Se a pandemia não assusta os manifestantes, Karina, supervisora administrativa do hospital de campanha, admite que, no começo, teve medo de assumir o desafio de treinar e desenvolver todo o fluxo de recepção de pacientes. Ela trabalha no Hospital Regional de Cotia, também gerido pelo Seconci há seis anos, e mora em Embu das Artes. “Meu maior medo é minha família”, afirma. Separada, ela mora com a mãe, que a ajuda na criação de seus dois filhos. No entanto, quando foi aprendendo sobre o vírus, o temor foi diminuindo. “Percebi, inclusive, que, durante as contratações, as pessoas não falavam de medo. A frase mais comum que ouvi foi: ‘Eu quero participar deste momento, preciso fazer algo’”, conta.
Ela afirma que muitas pessoas que não eram da área da saúde, acabaram desistindo. “Mas quando veio a demanda, eu mesma fiz campanha para participar. Isto é histórico, a moral da equipe está muito alta. Todos sabem que o trabalho é importante. E construir um hospital de campanha é algo novo para todo mundo”, diz, empolgada. A parte mais difícil, admite, é se adaptar à rotina de equipamentos de segurança, algo que não era comum para a pessoal do administrativo: “Temos o ônus de higienizar sempre as mãos, colocar óculos, máscara, gorro, estarmos sempre paramentados”.
Quebrando mitos na hierarquia hospitalar
Um hospital tradicional não é a mesma coisa que um hospital de campanha. Por isso, Evelin, a enfermeira especializada em controle de infecção hospitalar, e que responde por toda a parte de capacitação e supervisão da área de higienização e rouparia, vê oportunidades na iniciativa. Num hospital grande, a função de profissionais desta área acaba ficando invisível. Sempre foram essenciais e, agora, são mais que isso. E todos sabem. Mesmo os mais leigos. “Meu trabalho aqui é lutar contra o mito do ‘não estudou'”, afirma, sobre um preconceito comum no Brasil, que desvaloriza profissionais essenciais, especialmente em áreas consideradas básicas, como a limpeza. No hospital de campanha de uma pandemia, nenhum diploma substitui uma área devidamente higienizada. “Tenho que mostrar que todos são importantes”, afirma.
A profissional, que mora em Osasco e é apaixonada por infectologia, afirma que, no momento que surgiram as primeiras notícias sobre a doença, ela soube que queria ajudar: “E agora, o que vamos fazer?”, ela se perguntava.
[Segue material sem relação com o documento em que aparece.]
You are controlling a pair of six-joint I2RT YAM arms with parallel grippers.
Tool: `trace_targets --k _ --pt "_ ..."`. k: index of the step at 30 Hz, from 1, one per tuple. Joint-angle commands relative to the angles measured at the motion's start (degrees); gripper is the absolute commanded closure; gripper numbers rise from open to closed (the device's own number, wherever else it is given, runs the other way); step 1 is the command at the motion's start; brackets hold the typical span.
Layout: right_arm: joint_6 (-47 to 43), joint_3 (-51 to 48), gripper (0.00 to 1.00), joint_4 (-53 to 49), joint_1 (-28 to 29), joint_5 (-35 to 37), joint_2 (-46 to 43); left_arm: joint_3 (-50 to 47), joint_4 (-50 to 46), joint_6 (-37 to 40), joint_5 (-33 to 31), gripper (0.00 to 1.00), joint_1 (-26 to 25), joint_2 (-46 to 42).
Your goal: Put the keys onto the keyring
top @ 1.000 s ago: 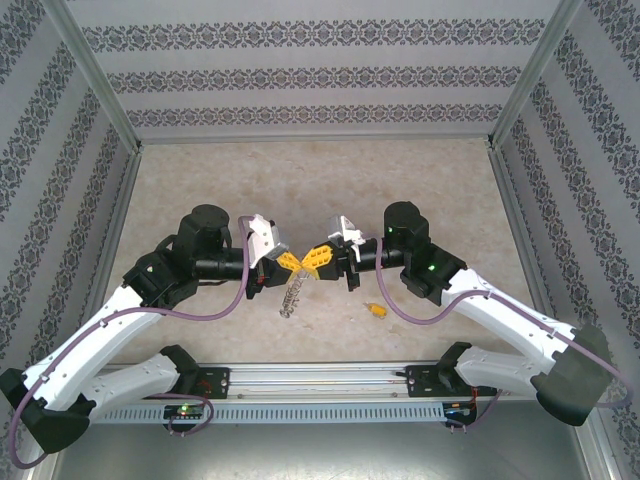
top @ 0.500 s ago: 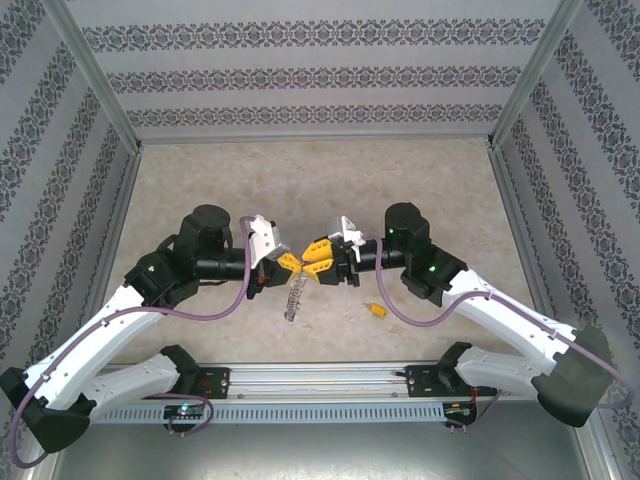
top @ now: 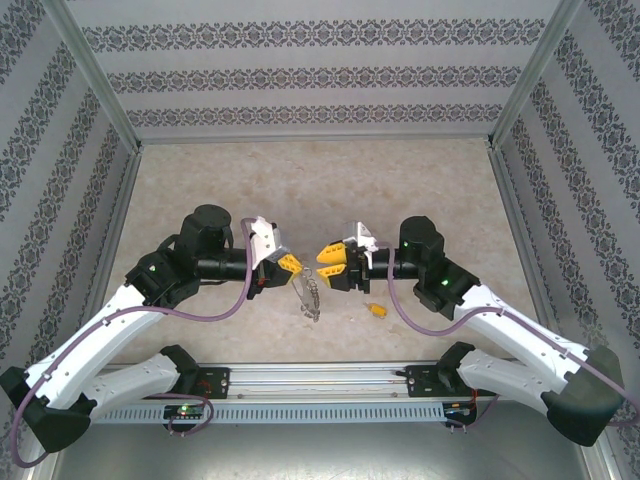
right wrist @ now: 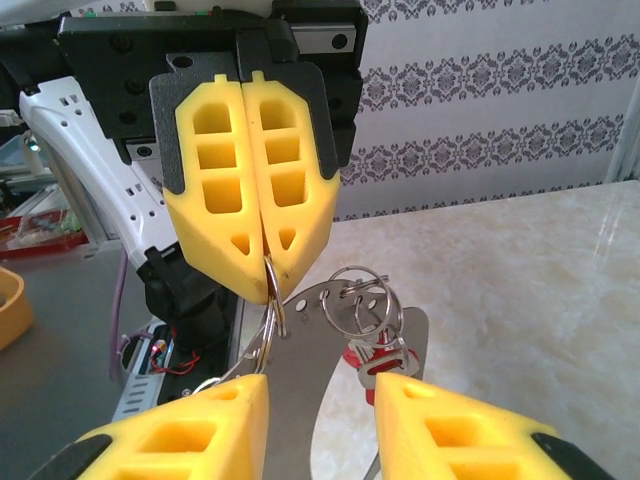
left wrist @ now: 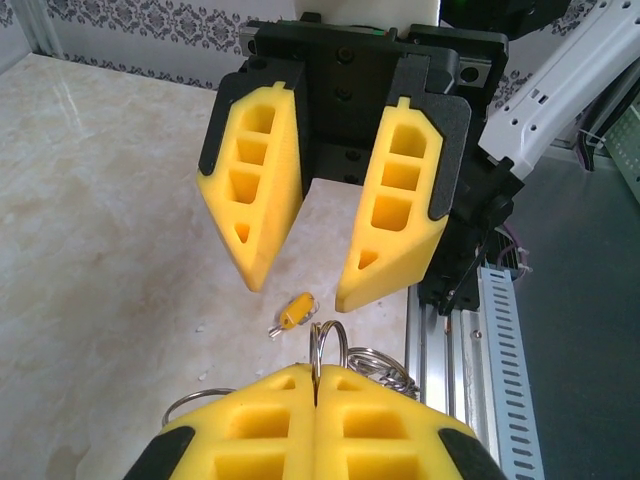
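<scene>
The keyring [top: 312,296] is a bunch of silvery rings with a flat metal plate and a small red tag [right wrist: 366,359]. It hangs from my left gripper [top: 287,265], which is shut on one ring [left wrist: 318,348]. In the right wrist view that gripper [right wrist: 266,285] pinches the ring [right wrist: 270,300] from above. My right gripper [top: 333,263] faces it a short way off, open with nothing between its fingers, and the plate [right wrist: 330,400] hangs in front of its gap [right wrist: 320,425]. The tiny yellow key [top: 377,310] lies on the table, below the right gripper [left wrist: 300,285], also in the left wrist view [left wrist: 296,310].
The beige marble-look tabletop [top: 320,190] is walled by patterned panels on three sides. A metal rail [top: 320,378] with the arm bases runs along the near edge. Purple cables [top: 215,310] loop from both arms.
My right gripper has drawn back to the right, away from the left gripper, and now stands open. The keyring bunch has swung right and hangs from the left gripper alone.
</scene>
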Motion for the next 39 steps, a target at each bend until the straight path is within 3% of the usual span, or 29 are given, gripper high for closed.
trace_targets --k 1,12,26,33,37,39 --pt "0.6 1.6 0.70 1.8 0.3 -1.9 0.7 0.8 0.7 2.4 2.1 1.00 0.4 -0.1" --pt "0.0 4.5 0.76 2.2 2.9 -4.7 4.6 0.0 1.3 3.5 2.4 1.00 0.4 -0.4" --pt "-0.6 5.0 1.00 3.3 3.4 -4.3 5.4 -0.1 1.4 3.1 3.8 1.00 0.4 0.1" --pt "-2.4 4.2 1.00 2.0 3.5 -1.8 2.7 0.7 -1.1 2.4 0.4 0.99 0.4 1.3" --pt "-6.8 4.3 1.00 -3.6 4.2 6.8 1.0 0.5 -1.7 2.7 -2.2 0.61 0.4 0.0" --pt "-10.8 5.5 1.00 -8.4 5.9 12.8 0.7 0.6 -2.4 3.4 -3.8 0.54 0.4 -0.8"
Então surgiu a oportunidade de atuar no Complexo do Ibirapuera. Mas montar um hospital do zero era algo que só havia visto na aula do MBA em administração de saúde. “É um desafio diferente. No hospital, você já sabe como tudo caminha. No de campanha, não temos paredes, são lonas…Tudo tem que ser muito inovador e eu sabia que queria participar desta história”, diz.
Se tem medo? “Não tenho medo de pegar a doença, mas tenho medo de ser portadora, especialmente se for assintomática”, diz. Apesar de morar sozinha, tanto a mãe quanto o pai de Evelin fazem tratamento contra o câncer e dependem de seu apoio. “Minha preocupação neste momento são eles.” Mas ela sabe que o perigo de se contaminar existe. “Temos que jogar limpo com a equipe. Embora tenhamos todas as medidas de proteção, quando uma pessoa sai de casa e pega o transporte público, já é um risco”, diz Evelin.
Mas nesse primeiro dia, os perigos ainda parecem distantes da grande maioria dos leitos vazios. Uma realidade que deve mudar em breve, já que a epidemia não dá sinais de arrefecer em São Paulo. O dia um terminou, e, por ora, médicos, enfermeiros, profissionais de limpeza, psicólogos, motoristas de ambulância, e tantos outros que fazem parte do hospital de campanha parecem prontos para enfrentar a covid-19. Em uma semana, o EL PAÍS voltará ao ginásio para perguntar como esse enfrentamento se desenvolveu nos dias seguintes.